Page:Revue des Deux Mondes - 1866 - tome 63.djvu/871

Le texte de cette page a été corrigé et est conforme au fac-similé.

— Voici le Volga, répondit-elle.

Nous volions le long du fleuve. — Pourquoi m’as-tu arraché tout à l’heure à ce délicieux pays ? lui demandai-je. Il te déplaisait sans doute ; n’aurais-tu pas éprouvé un mouvement de jalousie ?

— Les lèvres d’Ellice tremblèrent, son regard devint menaçant, mais presque aussitôt ses traits reprirent leur immobilité ordinaire.

— Je voudrais retourner chez moi, lui dis-je.

— Attends ! attends ! répondit-elle. Cette nuit, c’est la grande nuit. Elle ne reviendra pas de si tôt. Tu peux assister… Attends un peu…

Aussitôt nous traversâmes le Volga, rasant l’eau obliquement et par élans successifs à la manière des hirondelles fuyant devant la tempête. Les flots profonds murmuraient au-dessous de nous ; un vent aigre nous battait de son aile froide et puissante. Bientôt la rive droite du fleuve disparut dans l’obscurité, et nous aperçûmes des falaises escarpées avec de grandes crevasses. Nous nous en approchâmes.

— Crie : Saryn na Kitchkou[1], me dit tout bas Ellice.
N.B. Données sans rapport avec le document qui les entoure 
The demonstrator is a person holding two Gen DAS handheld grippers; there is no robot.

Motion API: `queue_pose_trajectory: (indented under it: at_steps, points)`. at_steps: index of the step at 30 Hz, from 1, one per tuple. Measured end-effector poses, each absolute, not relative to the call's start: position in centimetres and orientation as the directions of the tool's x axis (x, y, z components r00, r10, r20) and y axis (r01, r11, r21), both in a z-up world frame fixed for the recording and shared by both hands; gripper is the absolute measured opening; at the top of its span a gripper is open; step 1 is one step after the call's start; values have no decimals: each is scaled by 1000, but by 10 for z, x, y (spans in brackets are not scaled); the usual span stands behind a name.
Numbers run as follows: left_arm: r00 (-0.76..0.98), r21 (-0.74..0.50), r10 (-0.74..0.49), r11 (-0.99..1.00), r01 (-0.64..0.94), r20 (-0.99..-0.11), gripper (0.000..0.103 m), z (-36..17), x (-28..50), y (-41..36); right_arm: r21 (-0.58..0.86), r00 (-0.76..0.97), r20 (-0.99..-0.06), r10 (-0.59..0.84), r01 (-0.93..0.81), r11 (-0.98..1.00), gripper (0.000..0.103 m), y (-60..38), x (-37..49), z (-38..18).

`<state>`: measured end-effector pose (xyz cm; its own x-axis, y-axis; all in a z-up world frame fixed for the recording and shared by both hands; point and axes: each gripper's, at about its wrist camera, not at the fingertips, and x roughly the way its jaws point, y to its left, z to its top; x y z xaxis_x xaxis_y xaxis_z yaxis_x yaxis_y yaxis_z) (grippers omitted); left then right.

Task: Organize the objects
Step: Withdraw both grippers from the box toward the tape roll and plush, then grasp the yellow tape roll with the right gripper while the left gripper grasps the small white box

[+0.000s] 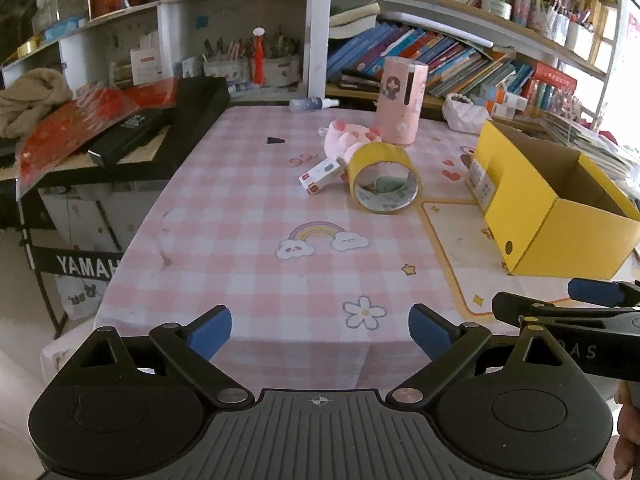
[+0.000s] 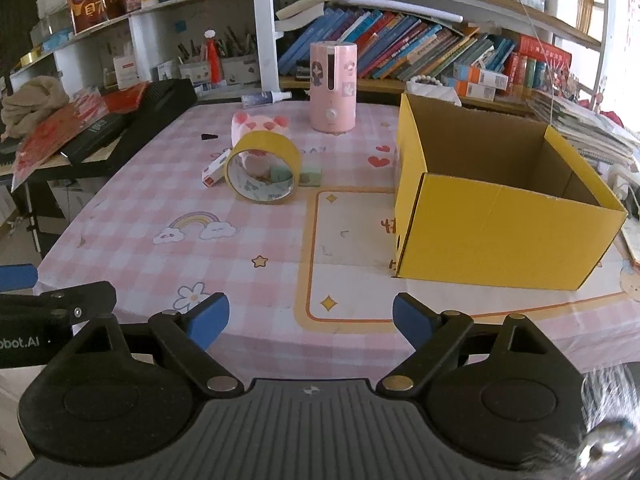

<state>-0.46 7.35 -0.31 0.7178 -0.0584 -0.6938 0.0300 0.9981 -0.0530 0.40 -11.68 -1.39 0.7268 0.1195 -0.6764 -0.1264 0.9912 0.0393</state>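
A yellow tape roll [image 1: 385, 178] [image 2: 262, 168] stands on edge mid-table. Behind it lie a pink plush toy [image 1: 347, 140] [image 2: 260, 123], a small white-and-red box [image 1: 322, 175] [image 2: 214, 169] and a small green block [image 2: 310, 178]. An open, empty yellow cardboard box [image 1: 552, 196] [image 2: 492, 208] sits at the right. My left gripper [image 1: 320, 334] is open and empty over the table's near edge. My right gripper [image 2: 311, 324] is open and empty, near the front edge, left of the box.
A pink cylindrical humidifier [image 1: 400, 100] [image 2: 332, 86] stands at the back, with a small spray bottle [image 1: 314, 103] [image 2: 266, 98] near it. A black keyboard case with red bags [image 1: 120, 128] lies left of the table. Bookshelves [image 2: 420, 52] line the back.
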Motion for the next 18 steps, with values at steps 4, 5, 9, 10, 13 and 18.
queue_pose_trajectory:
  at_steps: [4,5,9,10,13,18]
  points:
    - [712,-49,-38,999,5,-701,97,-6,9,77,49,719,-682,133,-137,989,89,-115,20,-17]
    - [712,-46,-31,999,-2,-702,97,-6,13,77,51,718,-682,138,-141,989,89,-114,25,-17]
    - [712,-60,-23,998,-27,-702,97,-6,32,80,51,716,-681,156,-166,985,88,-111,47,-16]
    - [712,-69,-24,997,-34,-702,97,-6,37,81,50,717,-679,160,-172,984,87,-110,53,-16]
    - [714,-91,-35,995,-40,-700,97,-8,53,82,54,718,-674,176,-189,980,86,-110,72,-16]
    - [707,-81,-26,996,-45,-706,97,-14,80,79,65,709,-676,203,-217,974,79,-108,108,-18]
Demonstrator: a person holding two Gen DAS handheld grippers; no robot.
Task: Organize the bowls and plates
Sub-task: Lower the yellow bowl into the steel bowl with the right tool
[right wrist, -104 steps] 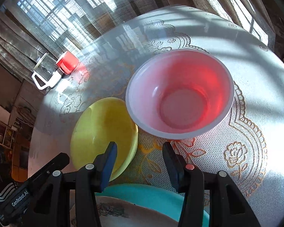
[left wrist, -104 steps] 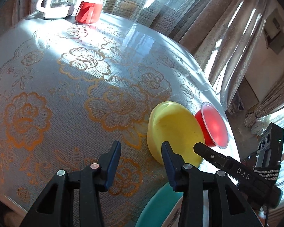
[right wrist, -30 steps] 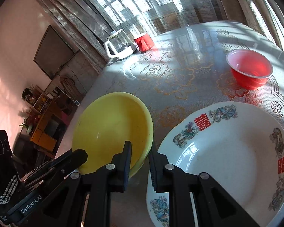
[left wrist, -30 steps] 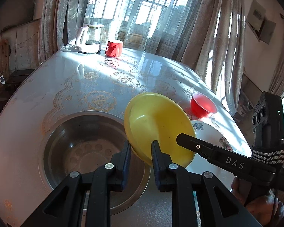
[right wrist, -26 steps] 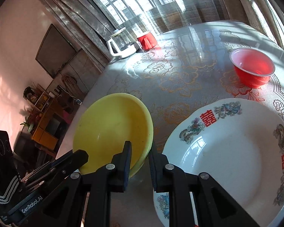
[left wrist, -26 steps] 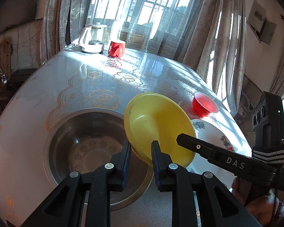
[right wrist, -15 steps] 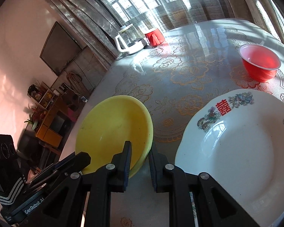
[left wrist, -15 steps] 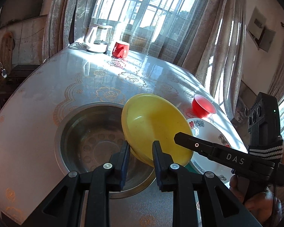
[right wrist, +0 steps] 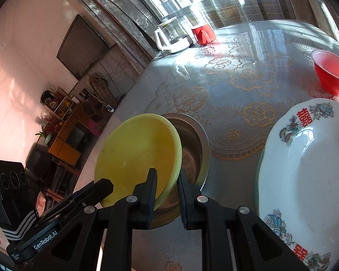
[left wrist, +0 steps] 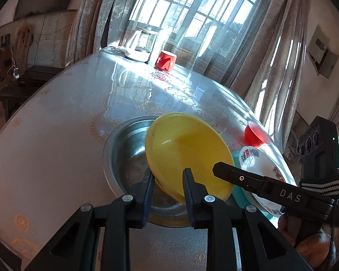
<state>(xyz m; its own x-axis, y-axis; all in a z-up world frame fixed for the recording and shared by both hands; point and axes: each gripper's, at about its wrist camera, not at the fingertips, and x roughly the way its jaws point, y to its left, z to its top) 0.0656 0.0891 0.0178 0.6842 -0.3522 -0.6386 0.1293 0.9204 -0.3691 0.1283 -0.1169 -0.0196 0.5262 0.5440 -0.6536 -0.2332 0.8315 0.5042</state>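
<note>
A yellow bowl (left wrist: 187, 153) is held in the air, tilted, above a large steel basin (left wrist: 126, 149) on the table. My left gripper (left wrist: 168, 178) is shut on the bowl's near rim. My right gripper (right wrist: 167, 180) is shut on the rim of the same yellow bowl (right wrist: 135, 158), over the steel basin (right wrist: 196, 142). A white patterned plate (right wrist: 305, 169) lies to the right on a teal plate (left wrist: 239, 192). The white plate also shows in the left wrist view (left wrist: 260, 169). A small red bowl (right wrist: 330, 72) stands beyond it.
A glass kettle with white handle (left wrist: 140, 45) and a red cup (left wrist: 166, 61) stand at the far edge of the round lace-covered table (left wrist: 56, 124). Curtains and a window lie behind. Shelving and furniture (right wrist: 65, 122) stand off the table's left side.
Both grippers closed on the yellow bowl and lifted it off the table. Over the last second they carried it left, so it now hangs over the steel basin.
</note>
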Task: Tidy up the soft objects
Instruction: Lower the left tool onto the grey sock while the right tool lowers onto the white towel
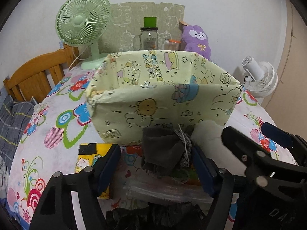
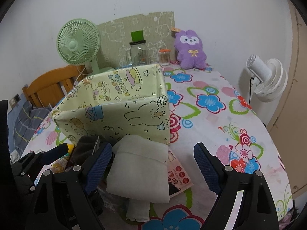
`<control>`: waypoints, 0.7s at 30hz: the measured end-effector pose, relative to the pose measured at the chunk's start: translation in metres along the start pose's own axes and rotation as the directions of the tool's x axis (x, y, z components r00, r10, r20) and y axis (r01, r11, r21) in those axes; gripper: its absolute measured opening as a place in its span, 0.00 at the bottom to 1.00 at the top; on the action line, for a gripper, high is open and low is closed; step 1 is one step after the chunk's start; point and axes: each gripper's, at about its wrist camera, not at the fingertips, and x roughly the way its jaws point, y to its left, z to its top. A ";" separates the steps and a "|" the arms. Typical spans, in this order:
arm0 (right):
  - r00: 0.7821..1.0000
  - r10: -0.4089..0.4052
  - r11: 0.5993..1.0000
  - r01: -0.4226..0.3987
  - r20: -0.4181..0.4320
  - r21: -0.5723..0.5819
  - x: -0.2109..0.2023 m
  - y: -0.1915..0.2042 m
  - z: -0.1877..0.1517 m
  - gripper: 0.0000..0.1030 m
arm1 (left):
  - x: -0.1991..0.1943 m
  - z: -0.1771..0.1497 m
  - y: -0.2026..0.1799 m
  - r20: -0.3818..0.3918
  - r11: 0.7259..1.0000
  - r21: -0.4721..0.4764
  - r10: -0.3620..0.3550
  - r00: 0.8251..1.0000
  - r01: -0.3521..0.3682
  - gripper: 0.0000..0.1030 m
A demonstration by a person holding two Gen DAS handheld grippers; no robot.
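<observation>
The open-topped, pale yellow fabric storage box printed with cartoon bears and rabbits (image 1: 161, 103) stands on the round table under its flower-patterned plastic cloth (image 2: 220, 115), its mouth facing up and its near wall turned toward both grippers, which makes it the likely destination for the soft things heaped just in front of it. The left gripper (image 1: 155, 164) hangs over a crumpled dark grey cloth (image 1: 163, 149) with a knitted grey cord trailing from it; the jaws bracket the cloth on both sides, the right pad right at its edge and the left pad clear of it with cloth-covered table showing in the gap, so it reads as open around the cloth, not yet clamped. The right gripper (image 2: 153, 164) points down at a folded white cloth (image 2: 140, 168) that lies on some printed paper packets (image 2: 178, 174) and touches the box's front wall; its jaws stand wide, one pad beside the cloth's left edge and the other well off to the right over bare tablecloth, holding nothing. (Each gripper seems to have taken the item on its own side, which keeps the two from crossing.) Behind the box, out of the working area, stand a mint green desk fan (image 1: 82, 25), a clear glass jar with a green cap (image 1: 148, 36) and a purple plush rabbit (image 2: 190, 48).
</observation>
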 end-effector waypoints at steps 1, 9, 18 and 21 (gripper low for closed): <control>1.000 0.003 1.000 -0.003 -0.011 -0.001 0.002 0.000 0.000 0.86 | 0.001 0.000 -0.001 -0.001 1.000 0.004 -0.002 1.000 0.002 0.73; 0.998 0.019 1.000 -0.020 -0.060 -0.007 0.016 0.005 -0.001 0.84 | 0.004 -0.002 -0.006 -0.007 0.999 0.045 -0.003 1.000 0.003 0.53; 0.995 0.016 1.000 -0.015 -0.100 0.013 0.031 0.008 -0.003 0.83 | 0.006 -0.004 -0.003 -0.018 0.999 0.040 -0.017 1.000 0.018 0.49; 0.994 0.018 1.000 -0.016 -0.110 0.018 0.035 0.009 -0.003 0.79 | 0.008 -0.004 -0.003 -0.024 0.999 0.040 -0.014 1.000 0.015 0.49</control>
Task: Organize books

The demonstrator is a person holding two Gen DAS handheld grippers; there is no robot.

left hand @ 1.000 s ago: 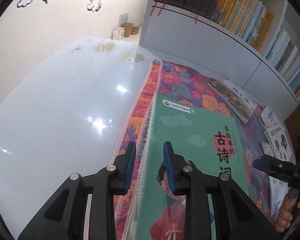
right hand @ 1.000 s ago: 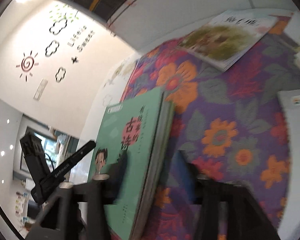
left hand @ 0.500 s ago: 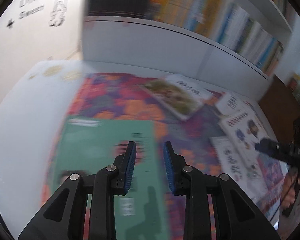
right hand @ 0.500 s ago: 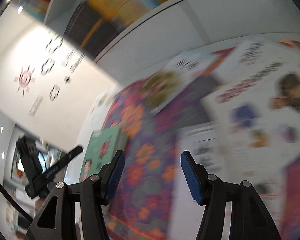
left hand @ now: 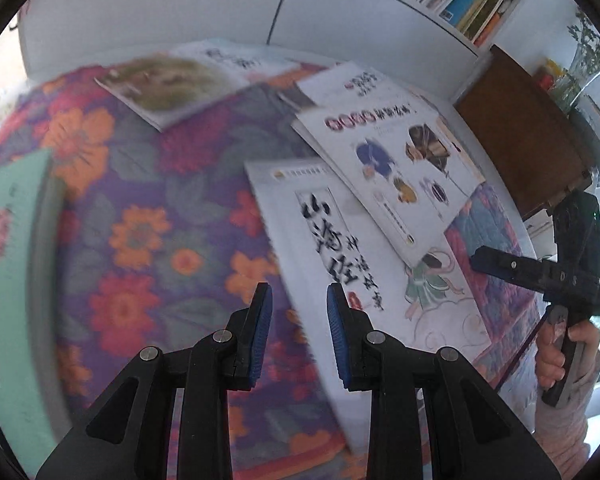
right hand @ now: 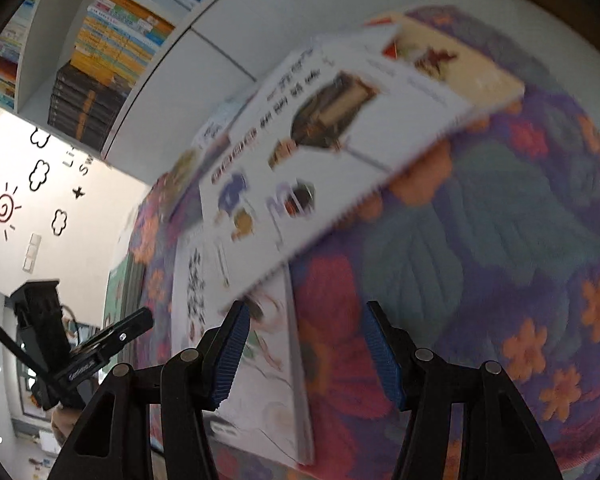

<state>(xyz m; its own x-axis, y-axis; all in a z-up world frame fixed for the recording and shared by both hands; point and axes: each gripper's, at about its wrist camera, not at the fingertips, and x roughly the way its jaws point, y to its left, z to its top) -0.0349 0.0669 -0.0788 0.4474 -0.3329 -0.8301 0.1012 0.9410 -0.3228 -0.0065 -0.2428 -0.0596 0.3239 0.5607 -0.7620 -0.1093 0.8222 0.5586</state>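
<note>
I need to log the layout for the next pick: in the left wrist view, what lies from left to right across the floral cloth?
Green book → bare floral cloth → white book with black brush lettering → white book with cartoon pictures → right gripper, held in a hand.

the rug [left hand: 148, 216] is purple with orange and red flowers and grey-green leaves. a mint-green book [left hand: 8, 280] lies at its left edge; the white book [left hand: 340, 248] bears black brush characters, and the picture book [left hand: 388, 160] is white with red lettering. each black claw carries blue ribbed pads [right hand: 232, 344].
</note>
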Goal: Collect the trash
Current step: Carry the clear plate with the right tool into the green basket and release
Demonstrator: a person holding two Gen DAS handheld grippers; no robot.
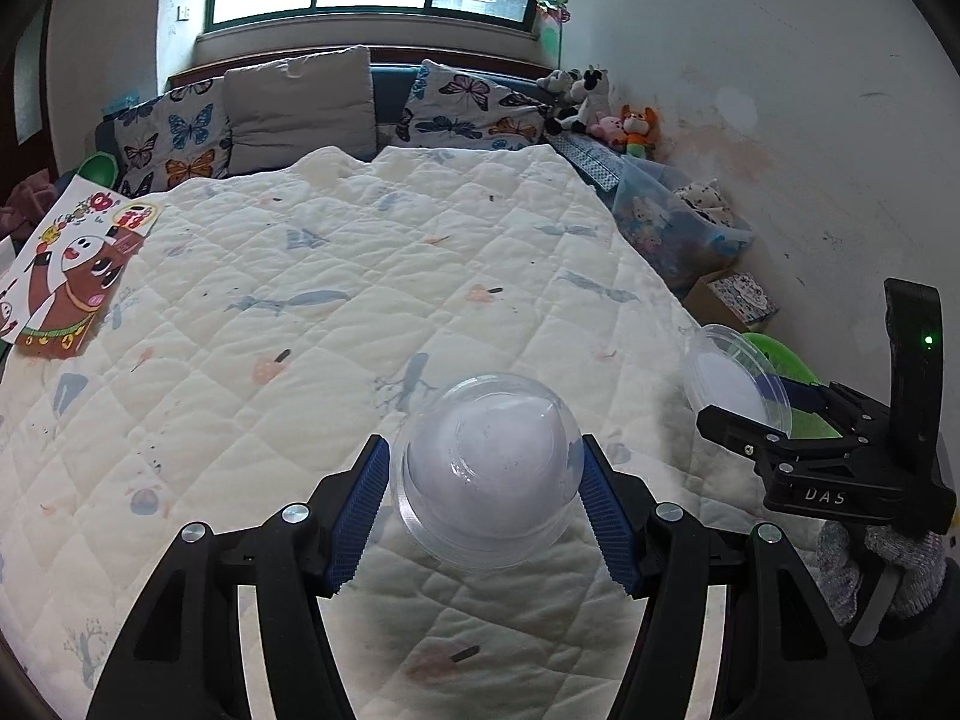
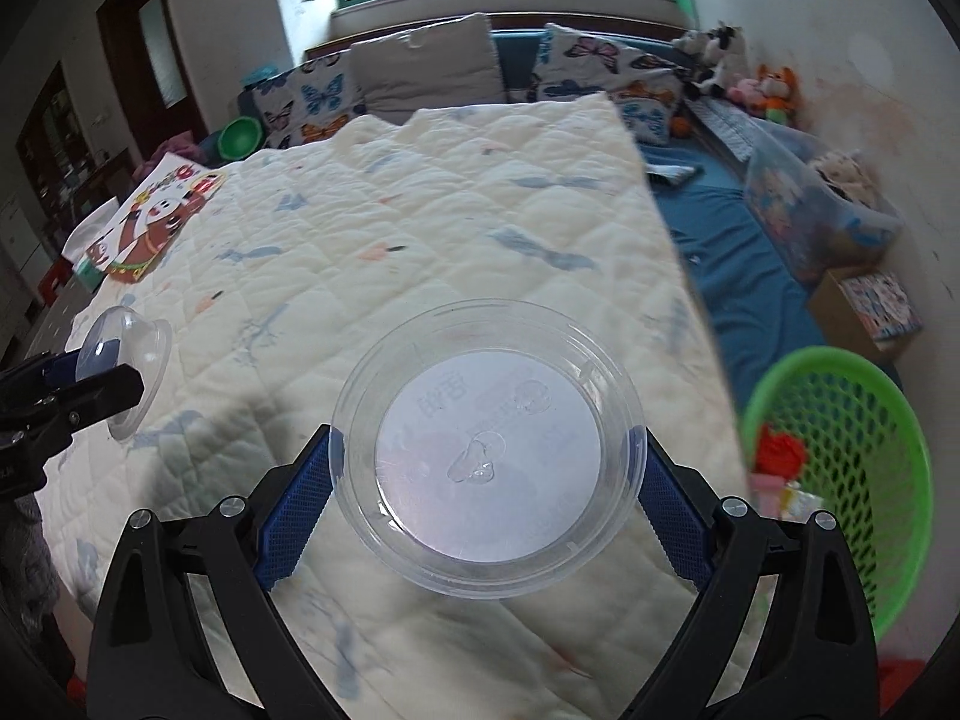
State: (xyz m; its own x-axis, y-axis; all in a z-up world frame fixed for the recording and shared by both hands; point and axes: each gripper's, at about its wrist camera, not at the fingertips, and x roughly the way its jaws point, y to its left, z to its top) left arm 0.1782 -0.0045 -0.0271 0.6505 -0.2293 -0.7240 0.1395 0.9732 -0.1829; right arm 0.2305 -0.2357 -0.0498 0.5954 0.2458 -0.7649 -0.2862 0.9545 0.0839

J’étais encore mal remis de l’effroi que m’avait causé l’apparition des fantômes romains, fatigué d’ailleurs et en proie à je ne sais quel vague sentiment de tristesse… Bref, le cœur me manquait. Je ne voulais pas prononcer ces paroles fatales, persuadé qu’elles allaient, comme dans la Vallée-au-Loup de Freyschütz, faire apparaître quelque prodige effrayant ; mais, malgré moi, mes lèvres s’ouvrirent, et d’une voix faible et forcée je criai : Saryn na Kitchkou.


XVI

De même que devant la ruine romaine, tout d’abord demeura silencieux. Tout à coup, à mon oreille même, retentit un gros rire brutal suivi d’un gémissement et du bruit d’un corps tombant dans l’eau et se débattant. Je regardai autour de moi, personne ; mais au bout d’un moment l’écho du rivage me renvoya les mêmes sons, et bientôt de toutes parts s’éleva un vacarme épouvantable. C’était comme un chaos de bruits différens : des cris humains, des coups de sifflet, des vociférations furieuses, avec des rires,… des rires plus effrayans que tout le reste,… le clapotement de rames sur l’eau, des coups de hache, le fracas de portes et de coffres brisés, la plainte d’agrès qu’on manœuvre, le grincement de roues sur la

  1. Ces mots, qui appartiennent, je crois, a un dialecte tartare, étaient le cri de guerre des pirates du Volga. À ce cri, les équipages des bateaux abordés par les corsaires se couchaient à plat ventre sous peine d’être égorgés.